Carissa, rather than hand-waving about an "obvious" fact, I thought I should write down the argument in detail. The main point is: Probability weights can be fractional whereas frequency weights are integers. However for a given set of probability weights, frequency weights can be constructed which are equivalent to the original probability weights, to any chosen degree of accuracy.


The first four facts below are the ones obvious"from inspection of the equations for estimating population parameters from survey data. See, for example, equations 3.6-2 and 3.6-3 in the Korn and Graubard book and equations 5.20 and 11.10 in Sharon Lohr, 1999, Sampling: Design and Analysis. Duxbury Press.
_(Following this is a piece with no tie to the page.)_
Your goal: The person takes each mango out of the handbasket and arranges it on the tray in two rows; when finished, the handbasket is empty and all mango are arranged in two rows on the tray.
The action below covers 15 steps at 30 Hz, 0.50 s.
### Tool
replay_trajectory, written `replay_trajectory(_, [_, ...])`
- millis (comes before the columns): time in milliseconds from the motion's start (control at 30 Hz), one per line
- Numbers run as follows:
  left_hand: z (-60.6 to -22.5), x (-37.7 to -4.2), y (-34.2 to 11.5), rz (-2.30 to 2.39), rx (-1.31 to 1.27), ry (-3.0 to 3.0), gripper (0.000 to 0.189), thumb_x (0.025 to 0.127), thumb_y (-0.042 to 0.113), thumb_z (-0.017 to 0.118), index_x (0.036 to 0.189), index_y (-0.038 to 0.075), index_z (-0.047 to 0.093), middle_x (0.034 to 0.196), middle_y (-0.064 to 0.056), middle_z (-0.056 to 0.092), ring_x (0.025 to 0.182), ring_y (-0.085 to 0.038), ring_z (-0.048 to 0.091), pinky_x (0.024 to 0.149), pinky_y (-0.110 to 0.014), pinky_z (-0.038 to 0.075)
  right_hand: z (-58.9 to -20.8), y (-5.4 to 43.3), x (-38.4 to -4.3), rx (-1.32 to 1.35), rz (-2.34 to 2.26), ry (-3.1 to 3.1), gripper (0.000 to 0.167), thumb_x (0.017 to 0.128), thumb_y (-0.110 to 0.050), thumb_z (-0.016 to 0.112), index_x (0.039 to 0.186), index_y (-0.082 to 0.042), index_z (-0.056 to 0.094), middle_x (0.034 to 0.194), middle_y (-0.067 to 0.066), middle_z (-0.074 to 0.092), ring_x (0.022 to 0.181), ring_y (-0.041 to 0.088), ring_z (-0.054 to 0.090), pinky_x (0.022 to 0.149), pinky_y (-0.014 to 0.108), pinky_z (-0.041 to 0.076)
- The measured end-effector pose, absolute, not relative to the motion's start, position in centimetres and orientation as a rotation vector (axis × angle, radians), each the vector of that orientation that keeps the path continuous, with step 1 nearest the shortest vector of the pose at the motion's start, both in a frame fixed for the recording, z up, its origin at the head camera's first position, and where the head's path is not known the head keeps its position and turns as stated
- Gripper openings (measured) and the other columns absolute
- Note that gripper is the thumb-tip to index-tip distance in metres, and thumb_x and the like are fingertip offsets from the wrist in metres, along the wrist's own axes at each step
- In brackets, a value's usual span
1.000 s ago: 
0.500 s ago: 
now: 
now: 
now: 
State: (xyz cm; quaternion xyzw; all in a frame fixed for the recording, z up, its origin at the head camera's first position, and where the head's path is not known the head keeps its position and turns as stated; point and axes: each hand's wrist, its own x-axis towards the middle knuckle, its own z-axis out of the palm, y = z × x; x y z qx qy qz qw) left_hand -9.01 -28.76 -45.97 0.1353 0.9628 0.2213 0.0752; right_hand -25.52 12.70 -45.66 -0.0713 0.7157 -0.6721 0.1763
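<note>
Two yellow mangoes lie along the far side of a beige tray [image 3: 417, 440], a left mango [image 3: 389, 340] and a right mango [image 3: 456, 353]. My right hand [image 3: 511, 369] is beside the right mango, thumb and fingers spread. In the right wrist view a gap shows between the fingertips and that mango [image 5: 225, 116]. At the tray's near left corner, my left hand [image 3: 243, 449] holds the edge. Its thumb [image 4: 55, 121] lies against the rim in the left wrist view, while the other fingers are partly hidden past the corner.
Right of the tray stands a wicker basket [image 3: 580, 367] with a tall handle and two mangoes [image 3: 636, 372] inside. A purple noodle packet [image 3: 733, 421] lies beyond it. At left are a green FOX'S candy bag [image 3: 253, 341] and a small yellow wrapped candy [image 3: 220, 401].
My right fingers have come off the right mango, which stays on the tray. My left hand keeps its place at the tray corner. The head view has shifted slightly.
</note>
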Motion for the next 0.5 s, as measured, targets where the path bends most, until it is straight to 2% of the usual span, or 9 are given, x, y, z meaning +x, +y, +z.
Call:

1. The estimating equations with probability weights are functions of weighted means of individual observations. Each of these means is a ratio of weighted sums. 2. In each of these sums, an observation is multiplied by its probability weight.

3.If the probability weights are integers, the equations are identical to those that would be set up for frequency-weighted observations with the same weights.

4. If probability weights are multiplied by the same constant, estimating equations and, hence, the estimators, do not change. This is because the equations are based on means, and the constant will cancel out in numerator and denominator.

5. If the original probability weight is rounded to the nearest k-th decimal place (e.g. nearest 10-th) and then multiplied by 10^k, the result is an integer, which can be used as a frequency weight. Thus it is possible to use frequency weights which are equivalent to the original probability weights to any degree of accuracy desired. (Thanks to Austin Nichols for pointing this out in a previous Statalist post.)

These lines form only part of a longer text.